##### Given information #####

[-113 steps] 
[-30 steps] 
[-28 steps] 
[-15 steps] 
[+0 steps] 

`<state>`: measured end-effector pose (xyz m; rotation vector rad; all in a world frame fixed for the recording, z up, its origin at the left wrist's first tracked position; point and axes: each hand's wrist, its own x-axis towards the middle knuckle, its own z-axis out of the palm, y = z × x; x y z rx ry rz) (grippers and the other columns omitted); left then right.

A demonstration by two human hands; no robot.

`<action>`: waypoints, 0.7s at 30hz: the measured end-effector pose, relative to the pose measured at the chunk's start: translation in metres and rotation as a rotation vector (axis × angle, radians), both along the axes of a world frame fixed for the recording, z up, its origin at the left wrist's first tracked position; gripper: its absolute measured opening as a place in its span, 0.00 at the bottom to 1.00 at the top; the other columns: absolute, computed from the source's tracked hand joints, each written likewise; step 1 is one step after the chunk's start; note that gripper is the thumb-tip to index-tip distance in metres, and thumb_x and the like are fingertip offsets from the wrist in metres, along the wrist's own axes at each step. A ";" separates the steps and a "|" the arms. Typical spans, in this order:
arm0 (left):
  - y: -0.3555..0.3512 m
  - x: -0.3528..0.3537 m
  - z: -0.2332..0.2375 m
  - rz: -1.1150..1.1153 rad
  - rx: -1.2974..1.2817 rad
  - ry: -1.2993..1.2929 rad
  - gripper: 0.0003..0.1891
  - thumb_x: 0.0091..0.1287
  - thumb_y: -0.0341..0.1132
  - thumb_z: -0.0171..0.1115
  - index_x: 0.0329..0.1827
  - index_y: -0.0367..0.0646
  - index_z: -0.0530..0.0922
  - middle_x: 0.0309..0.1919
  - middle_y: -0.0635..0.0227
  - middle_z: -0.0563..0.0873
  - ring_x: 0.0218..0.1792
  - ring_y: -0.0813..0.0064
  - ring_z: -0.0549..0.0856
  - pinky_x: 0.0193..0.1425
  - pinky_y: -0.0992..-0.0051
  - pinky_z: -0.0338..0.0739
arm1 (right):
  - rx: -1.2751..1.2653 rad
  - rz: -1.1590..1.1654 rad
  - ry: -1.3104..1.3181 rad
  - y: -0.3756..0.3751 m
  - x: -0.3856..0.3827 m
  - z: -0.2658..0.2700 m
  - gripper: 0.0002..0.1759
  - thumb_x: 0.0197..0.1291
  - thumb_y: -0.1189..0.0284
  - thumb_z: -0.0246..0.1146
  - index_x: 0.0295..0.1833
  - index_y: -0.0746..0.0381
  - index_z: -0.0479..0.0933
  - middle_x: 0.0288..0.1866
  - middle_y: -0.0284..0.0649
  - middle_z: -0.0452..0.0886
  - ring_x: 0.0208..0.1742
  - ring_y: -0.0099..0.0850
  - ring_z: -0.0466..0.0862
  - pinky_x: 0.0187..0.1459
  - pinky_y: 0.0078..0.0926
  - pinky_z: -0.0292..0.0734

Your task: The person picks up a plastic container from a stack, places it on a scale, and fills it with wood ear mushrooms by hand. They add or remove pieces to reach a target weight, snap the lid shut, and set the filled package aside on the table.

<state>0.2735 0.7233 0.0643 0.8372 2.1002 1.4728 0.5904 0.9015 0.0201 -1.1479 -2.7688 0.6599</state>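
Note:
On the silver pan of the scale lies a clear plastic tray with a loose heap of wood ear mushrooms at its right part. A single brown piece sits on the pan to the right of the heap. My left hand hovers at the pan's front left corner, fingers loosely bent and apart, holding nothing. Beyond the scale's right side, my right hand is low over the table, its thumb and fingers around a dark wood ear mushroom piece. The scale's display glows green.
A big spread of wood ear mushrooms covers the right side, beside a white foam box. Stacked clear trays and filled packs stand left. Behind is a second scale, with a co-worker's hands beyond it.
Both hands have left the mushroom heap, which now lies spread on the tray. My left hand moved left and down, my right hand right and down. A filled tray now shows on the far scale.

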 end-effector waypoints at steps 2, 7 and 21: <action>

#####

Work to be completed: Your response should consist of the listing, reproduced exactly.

Written answer:
[-113 steps] 
[-30 steps] 
[-28 steps] 
[-15 steps] 
[+0 steps] 

`<state>`: measured end-effector pose (xyz m; rotation vector rad; all in a world frame fixed for the recording, z up, its origin at the left wrist's first tracked position; point and axes: each hand's wrist, its own x-axis towards the middle knuckle, its own z-axis out of the palm, y = z × x; x y z rx ry rz) (grippers and the other columns omitted); left then right.

A demonstration by two human hands; no robot.

`<action>`: waypoints, 0.7s at 30hz: the measured end-effector pose, relative to the pose measured at the chunk's start: translation in metres and rotation as a rotation vector (axis × angle, radians), both along the axes of a world frame fixed for the recording, z up, its origin at the left wrist's first tracked position; gripper: its absolute measured opening as a place in its span, 0.00 at the bottom to 1.00 at the top; the other columns: absolute, computed from the source's tracked hand joints, each written likewise; step 1 is one step after the chunk's start; note that gripper is the thumb-tip to index-tip distance in metres, and thumb_x and the like are fingertip offsets from the wrist in metres, along the wrist's own axes at each step. A ";" separates the steps and a "|" the arms. Typical spans, in this order:
arm0 (left):
  - y: -0.3555..0.3512 m
  - x: -0.3528..0.3537 m
  - z: -0.2332..0.2375 m
  - rz: -1.1150..1.1153 rad
  - rx: -1.2974..1.2817 rad
  - ry: -1.2993..1.2929 rad
  - gripper: 0.0003..0.1891
  - thumb_x: 0.0091..0.1287
  - thumb_y: -0.0341..0.1132
  - thumb_z: -0.0171..0.1115
  - index_x: 0.0329..0.1827
  - index_y: -0.0367..0.0646
  - index_z: -0.0530..0.0922
  - middle_x: 0.0309..0.1919
  - middle_y: -0.0635..0.0227
  - middle_z: -0.0563..0.0873
  - ring_x: 0.0218..0.1792
  - ring_y: -0.0813..0.0064
  - ring_z: -0.0549..0.0856
  - pinky_x: 0.0193..0.1425
  - pinky_y: -0.0992..-0.0051
  - pinky_z: -0.0338..0.0739
arm1 (right):
  - rx: -1.2751..1.2653 rad
  - rz: -1.1590..1.1654 rad
  - ry: -1.3104..1.3181 rad
  - y: -0.3756..0.3751 m
  - x: -0.3856..0.3827 m
  - z: -0.2658..0.2700 m
  - gripper: 0.0002..0.1759
  - thumb_x: 0.0197..0.1291
  - thumb_y: -0.1189..0.0284
  - thumb_z: -0.0246..0.1146
  - index_x: 0.0295..0.1833
  - index_y: -0.0746..0.0381
  - index_z: -0.0479..0.0933
  - middle_x: 0.0288..0.1866
  - middle_y: -0.0284..0.0649
  - middle_z: -0.0452..0.0886
  - ring_x: 0.0208..0.1742
  - ring_y: -0.0099..0.0850
  - ring_z: -0.0466..0.0862
  - pinky_x: 0.0187..0.1459
  - pinky_y: 0.0078..0.0926
  - pinky_z: -0.0292..0.0734

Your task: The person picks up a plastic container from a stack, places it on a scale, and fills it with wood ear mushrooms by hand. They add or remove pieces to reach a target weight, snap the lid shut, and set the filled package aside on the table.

<state>0.2735 0.7233 0.0643 0.8372 2.1002 1.4728 0.5904 0.9015 0.0201 -1.1479 -2.7688 0.6599</state>
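Note:
On the silver pan of the scale lies a clear plastic tray with a loose heap of wood ear mushrooms at its right part. A single brown piece sits on the pan to the right of the heap. My left hand hovers at the pan's front left corner, fingers loosely bent and apart, holding nothing. Beyond the scale's right side, my right hand is low over the table, its thumb and fingers around a dark wood ear mushroom piece. The scale's display glows green.
A big spread of wood ear mushrooms covers the right side, beside a white foam box. Stacked clear trays and filled packs stand left. Behind is a second scale, with a co-worker's hands beyond it.
Both hands have left the mushroom heap, which now lies spread on the tray. My left hand moved left and down, my right hand right and down. A filled tray now shows on the far scale.
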
 end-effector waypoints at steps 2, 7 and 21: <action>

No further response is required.